One certain result would thus be a nuclear proliferation spiral in the Middle East, in which Saudi Arabia, Turkey and probably Egypt would acquire nuclear arsenals of their own. That would be an odd outcome for an Administration that has made nuclear arms control a cornerstone of its foreign policy.

Then again, not every country in the region would have the will or wherewithal to stand up to Iran. Some could no doubt be bullied or induced to cooperate with it, especially as the U.S. presence in the region diminishes after withdrawals from Iraq and Afghanistan. Those Iranian neighbors could fall into its orbit, thereby extending Tehran's strategic reach from Kabul to Beirut.

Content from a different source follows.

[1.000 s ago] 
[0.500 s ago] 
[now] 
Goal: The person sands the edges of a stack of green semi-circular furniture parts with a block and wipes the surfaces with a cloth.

Containment advocates also assert that Iran would never use its nuclear weapons, since it would invite devastating reprisals. But the power of nuclear weapons lies in the fact of their possession even if they are never used. Iran could use ambiguous threats or work through proxies to both provoke and deter its adversaries in the region, including the U.S. Iran's prestige would also be immensely bolstered, both at home and abroad, by developing nuclear weapons in the teeth of international opposition.

It is perilous, in any case, to assume that Iran is a "normal" regime that wouldn't dare use nuclear weapons. Iran's regime was born in revolutionary religious fervor and routinely vows to annihilate Israel and its "Great Satan" protector, the U.S. Iran is also a regime shaped by a messianic cult of martyrdom, one that sent thousands of children to clear mine fields during the Iran-Iraq war. Sometimes such governments mean what they say even if the rest of the world won't believe it. The Nazis did.

In the case of the assassination plot against the Saudi ambassador, one plausible explanation is that the strike was ordered by a faction within the regime trying to undermine its internal rivals. What does that say about the unity of command needed to secure a nuclear arsenal?

Another argument for containment is that the Iranian regime is destined to collapse and so we can afford to wait it out. But tyrannical regimes with a fanatical will to power have a way of holding on against the odds: Look at the Kim dynasty in North Korea. Nuclear weapons would not save the mullahs from an internal uprising in the Libyan mold, though it's worth noting that Gadhafi would still be in power had he not abandoned his nuclear programs. It's also worth wondering what a regime faced with such an uprising would do with its nuclear weapons if it believed it was on the verge of collapse.

All of this adds up to far more dangerous world—in which Iran becomes a regional hegemon, Israel faces a threat to its very existence, the Middle East embarks on a nuclear arms race, America's freedom of action is curtailed, and the dangers of a nuclear exchange rise to levels above what they were even during the early Cold War.

The question for the world, and especially for the Obama Administration, is whether those dire consequences are worse than the risks of a pre-emptive strike. We think we know what the Israelis will decide, especially if they conclude that President Obama stays on his current course.

Opponents of a pre-emptive strike say it would do no more than delay Iran's programs by a few years. But something similar was said after Israel's strike on Iraq's Osirak reactor in 1981, without which the U.S. could never have stood up to Saddam after his invasion of Kuwait. In life as in politics, nothing is forever. But a strike that sets Iran's nuclear programs back by several years at least offers the opportunity for Iran's democratic forces to topple the regime without risking a wider conflagration.

No U.S. President could undertake a strike on Iran except as a last resort, and Mr. Obama can fairly say that he has given every resort short of war an honest try. At the same time, no U.S. President should leave his successor with the catastrophe that would be a nuclear Iran. 

A nuclear Iran on Mr. Obama's watch would be fatal to more than his legacy.